Michael Keaton’s Batman could win in a fight against Val Kilmer’s Batman but not against Christian Bale’s Batman.

I think absolutely.

That was an actual cold dead fish you ate as the Penguin.

Yes, that was actually a baby bluefish. Dead fish. And they kept it cold for me because they are sweet.

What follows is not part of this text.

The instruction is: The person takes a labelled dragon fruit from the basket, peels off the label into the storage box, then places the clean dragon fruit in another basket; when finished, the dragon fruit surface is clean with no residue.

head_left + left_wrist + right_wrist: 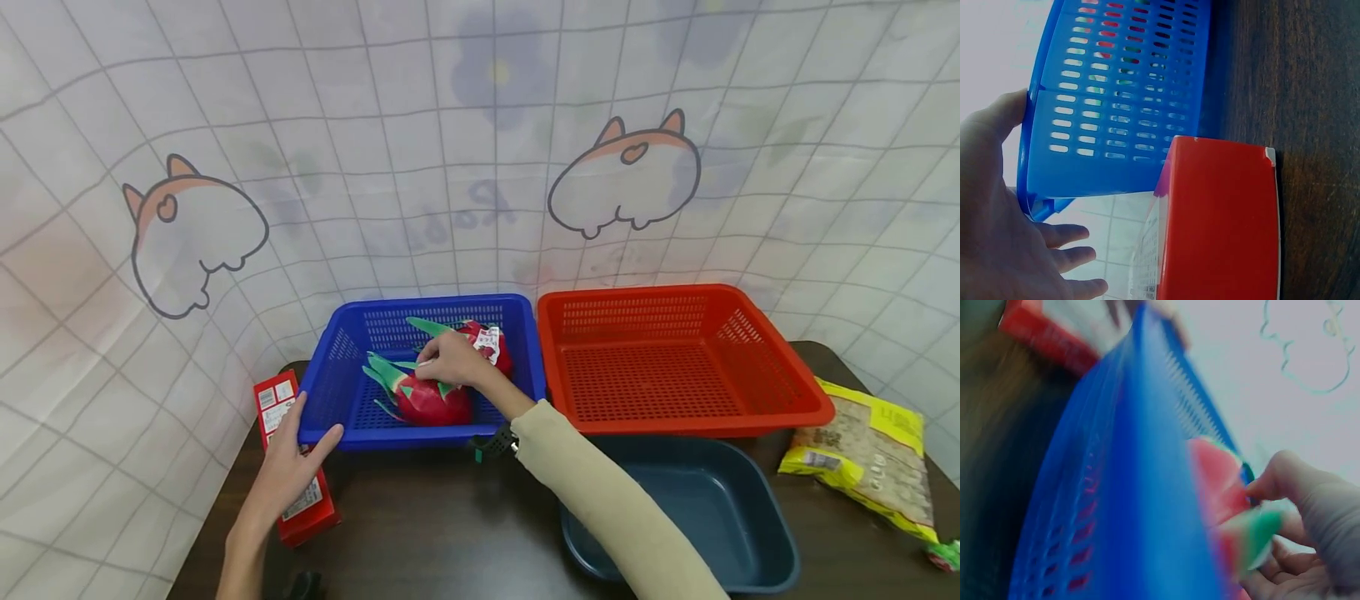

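Two dragon fruits, both inside the blue basket

Red printed carton (309, 504): on the dark table, left of the basket, partly under the left hand.
Left hand (283, 467): thumb and fingers spread, touching the basket's near-left corner.
Blue perforated basket (367, 438): holds both fruits.
Front dragon fruit (435, 407): lying on its side, green leaves to the left.
Right hand (454, 360): fingers bent, at the front fruit's top; whether it grips cannot be told.
Rear dragon fruit (503, 354): bears a white label.
Red-orange basket (637, 379) and dark blue tray (723, 504): side of the right forearm.
Yellow-trimmed bag (870, 457): far right.

Progress, as judged: both fruits are in; the right hand is not yet away from the front one. Anything further left is uncertain.

Views compared: left wrist alone shows the carton's plain red end and fruit colours through the basket's slots; right wrist, blurred, shows the right thumb close up; head alone shows tray and bag.
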Demonstrator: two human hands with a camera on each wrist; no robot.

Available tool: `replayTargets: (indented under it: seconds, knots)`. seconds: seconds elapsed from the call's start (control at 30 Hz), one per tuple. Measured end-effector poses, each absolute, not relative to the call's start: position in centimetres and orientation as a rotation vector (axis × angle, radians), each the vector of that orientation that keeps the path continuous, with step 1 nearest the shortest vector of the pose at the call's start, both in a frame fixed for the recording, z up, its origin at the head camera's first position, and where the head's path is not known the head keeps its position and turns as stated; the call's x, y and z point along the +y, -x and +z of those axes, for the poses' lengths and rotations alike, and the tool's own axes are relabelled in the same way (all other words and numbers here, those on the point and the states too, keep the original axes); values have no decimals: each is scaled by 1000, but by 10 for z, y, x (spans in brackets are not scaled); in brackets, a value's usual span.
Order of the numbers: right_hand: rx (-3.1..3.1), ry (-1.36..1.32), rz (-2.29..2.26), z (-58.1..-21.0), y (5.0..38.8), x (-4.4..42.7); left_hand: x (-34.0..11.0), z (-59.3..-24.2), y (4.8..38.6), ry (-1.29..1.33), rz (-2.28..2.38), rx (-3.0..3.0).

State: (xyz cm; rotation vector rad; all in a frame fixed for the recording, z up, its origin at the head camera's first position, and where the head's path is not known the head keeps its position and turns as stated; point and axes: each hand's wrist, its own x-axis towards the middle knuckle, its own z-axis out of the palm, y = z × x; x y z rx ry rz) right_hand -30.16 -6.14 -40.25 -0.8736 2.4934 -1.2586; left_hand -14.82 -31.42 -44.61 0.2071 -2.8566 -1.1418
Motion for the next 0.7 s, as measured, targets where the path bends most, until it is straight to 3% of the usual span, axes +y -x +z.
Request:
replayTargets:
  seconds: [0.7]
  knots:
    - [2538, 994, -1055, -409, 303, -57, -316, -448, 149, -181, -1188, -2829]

Your children had to save your life recently when you got caught in the undertow when you went to pee in the sea in Costa Rica.

That’s true. Confirm.

As a producer of “Pulp Fiction,” you actually know what was inside Marsellus Wallace’s briefcase.

No. I don’t know.

Never mind Momma. You’d like to throw Trump from the train.

If given the chance.

You’ve never been bored.

No. Never.

You have your own holiday in New Jersey.

Oh, I was given my name day. The 17th of November. On that day, you do anything that makes you feel great, from morning to night.